● Source material:
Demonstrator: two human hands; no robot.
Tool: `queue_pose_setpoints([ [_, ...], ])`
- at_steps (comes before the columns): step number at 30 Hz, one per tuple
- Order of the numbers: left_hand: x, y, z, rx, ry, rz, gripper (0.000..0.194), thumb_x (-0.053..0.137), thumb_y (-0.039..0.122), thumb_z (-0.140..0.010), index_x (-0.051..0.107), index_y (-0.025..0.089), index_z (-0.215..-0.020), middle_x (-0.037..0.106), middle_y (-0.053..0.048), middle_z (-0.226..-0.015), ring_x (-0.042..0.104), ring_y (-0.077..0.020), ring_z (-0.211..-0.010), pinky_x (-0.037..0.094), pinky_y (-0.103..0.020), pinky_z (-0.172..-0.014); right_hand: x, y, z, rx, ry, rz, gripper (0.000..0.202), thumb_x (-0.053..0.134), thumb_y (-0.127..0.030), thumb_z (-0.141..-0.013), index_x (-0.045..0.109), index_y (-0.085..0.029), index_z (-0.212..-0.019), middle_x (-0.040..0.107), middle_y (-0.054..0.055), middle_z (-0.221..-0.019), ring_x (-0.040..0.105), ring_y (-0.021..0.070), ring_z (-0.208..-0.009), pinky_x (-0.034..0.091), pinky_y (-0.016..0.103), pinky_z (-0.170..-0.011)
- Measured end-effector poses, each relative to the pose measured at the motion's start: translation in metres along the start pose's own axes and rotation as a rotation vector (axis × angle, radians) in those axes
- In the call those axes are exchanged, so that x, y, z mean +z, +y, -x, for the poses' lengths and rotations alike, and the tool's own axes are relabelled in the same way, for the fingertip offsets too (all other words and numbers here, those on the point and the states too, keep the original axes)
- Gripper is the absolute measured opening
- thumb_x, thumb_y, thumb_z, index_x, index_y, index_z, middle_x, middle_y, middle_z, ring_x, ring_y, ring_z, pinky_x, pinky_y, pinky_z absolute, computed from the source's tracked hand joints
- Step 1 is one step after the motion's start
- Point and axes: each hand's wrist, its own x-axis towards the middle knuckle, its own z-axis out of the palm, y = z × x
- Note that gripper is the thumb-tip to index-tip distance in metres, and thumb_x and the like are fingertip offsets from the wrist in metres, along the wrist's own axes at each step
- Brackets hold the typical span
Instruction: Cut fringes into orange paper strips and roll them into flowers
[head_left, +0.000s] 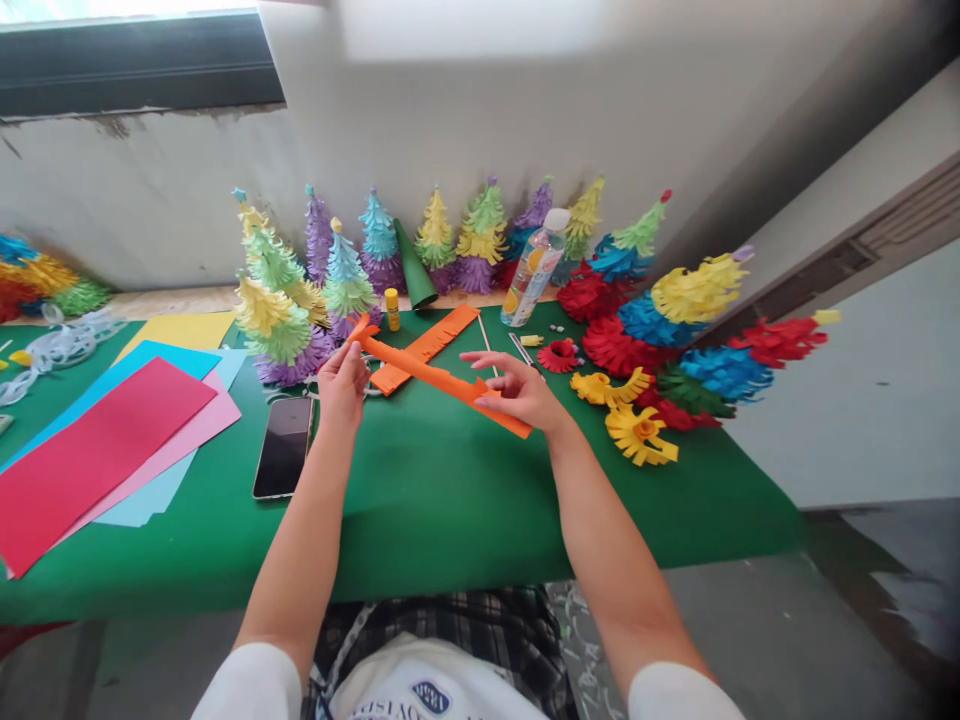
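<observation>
Both my hands hold one long orange paper strip (420, 372) above the green table cover (420, 500). My left hand (342, 385) pinches the strip's far left end, and my right hand (514, 390) grips it near its right end with fingers partly spread. A second orange strip with a fringed edge (439, 338) lies flat on the cover just behind, crossing under the held one.
A black phone (284, 446) lies left of my left hand. Red, pink and blue paper sheets (105, 440) sit at the left. Fringed paper trees (352, 270) line the back. A plastic bottle (534, 268), glue stick (392, 309) and paper flowers (637, 420) sit right.
</observation>
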Motion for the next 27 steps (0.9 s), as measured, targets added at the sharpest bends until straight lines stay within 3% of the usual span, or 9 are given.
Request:
queue_pose_setpoints([
  [2,-0.001,-0.006,0.0,0.018,0.028,-0.112,0.033,0.072,0.048,-0.073,0.068,0.017,-0.083,0.03,0.011,-0.046,0.026,-0.0039,-0.041,0.023,-0.018,-0.042,-0.004,-0.004,0.002,-0.043,-0.004,-0.02,0.015,0.077,-0.025,-0.068,0.072,-0.022,-0.082,0.057,0.006,-0.134,0.06,0.0067,-0.061,0.051,0.022,-0.053],
  [4,-0.001,-0.01,0.002,0.046,0.033,-0.241,0.029,0.07,0.045,-0.075,0.07,0.017,-0.085,0.043,0.007,-0.051,0.035,-0.0058,-0.046,0.029,-0.019,-0.045,-0.009,-0.004,0.003,-0.064,0.012,-0.025,0.009,0.077,-0.03,-0.069,0.073,-0.022,-0.07,0.064,0.007,-0.123,0.066,0.0143,-0.075,0.053,0.026,-0.058],
  [6,0.0,-0.012,0.004,0.088,0.017,-0.378,0.021,0.068,0.039,-0.077,0.072,0.019,-0.082,0.052,0.004,-0.058,0.044,-0.0093,-0.054,0.036,-0.021,-0.053,-0.015,0.001,0.003,-0.084,0.057,-0.037,0.016,0.077,-0.038,-0.068,0.073,-0.023,-0.068,0.072,0.007,-0.105,0.068,0.0202,-0.08,0.055,0.032,-0.063],
  [9,0.002,-0.013,0.008,0.164,-0.037,-0.577,0.012,0.065,0.03,-0.079,0.072,0.021,-0.075,0.054,0.001,-0.066,0.049,-0.0139,-0.067,0.04,-0.025,-0.065,-0.023,0.01,0.002,-0.151,0.153,-0.045,0.03,0.067,-0.055,-0.071,0.073,-0.025,-0.066,0.073,0.006,-0.084,0.068,0.0251,-0.08,0.057,0.043,-0.071],
  [12,0.003,-0.013,0.011,0.231,-0.132,-0.732,0.013,0.06,0.023,-0.082,0.071,0.021,-0.075,0.054,-0.002,-0.079,0.05,-0.0162,-0.078,0.041,-0.027,-0.074,-0.026,0.015,0.001,-0.194,0.227,-0.136,0.042,0.059,-0.067,-0.071,0.072,-0.027,-0.073,0.071,0.007,-0.084,0.069,0.0267,-0.084,0.058,0.045,-0.073],
  [17,0.008,-0.014,0.017,0.284,-0.437,-0.89,0.021,0.051,0.017,-0.086,0.066,0.019,-0.072,0.055,-0.004,-0.084,0.052,-0.0162,-0.079,0.043,-0.029,-0.079,-0.025,0.017,0.0,-0.143,0.363,-0.236,0.039,0.08,-0.052,-0.059,0.067,-0.026,-0.085,0.07,0.004,-0.096,0.069,0.0212,-0.085,0.058,0.044,-0.087],
  [20,0.011,-0.013,0.022,0.308,-0.613,-0.939,0.022,0.049,0.016,-0.086,0.066,0.018,-0.073,0.056,-0.004,-0.083,0.054,-0.016,-0.079,0.044,-0.029,-0.078,-0.027,0.021,-0.003,-0.128,0.444,-0.247,0.036,0.081,-0.047,-0.061,0.065,-0.027,-0.086,0.069,0.001,-0.097,0.069,0.0175,-0.084,0.058,0.041,-0.091],
  [27,0.012,-0.012,0.027,0.332,-0.818,-0.996,0.019,0.051,0.018,-0.086,0.07,0.018,-0.084,0.059,-0.006,-0.088,0.056,-0.0165,-0.078,0.046,-0.029,-0.075,-0.032,0.03,-0.008,-0.133,0.591,-0.312,0.027,0.079,-0.043,-0.067,0.066,-0.025,-0.082,0.071,-0.001,-0.086,0.069,0.0136,-0.072,0.062,0.033,-0.079],
])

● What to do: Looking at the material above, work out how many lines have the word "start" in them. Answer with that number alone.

● Task answer: 2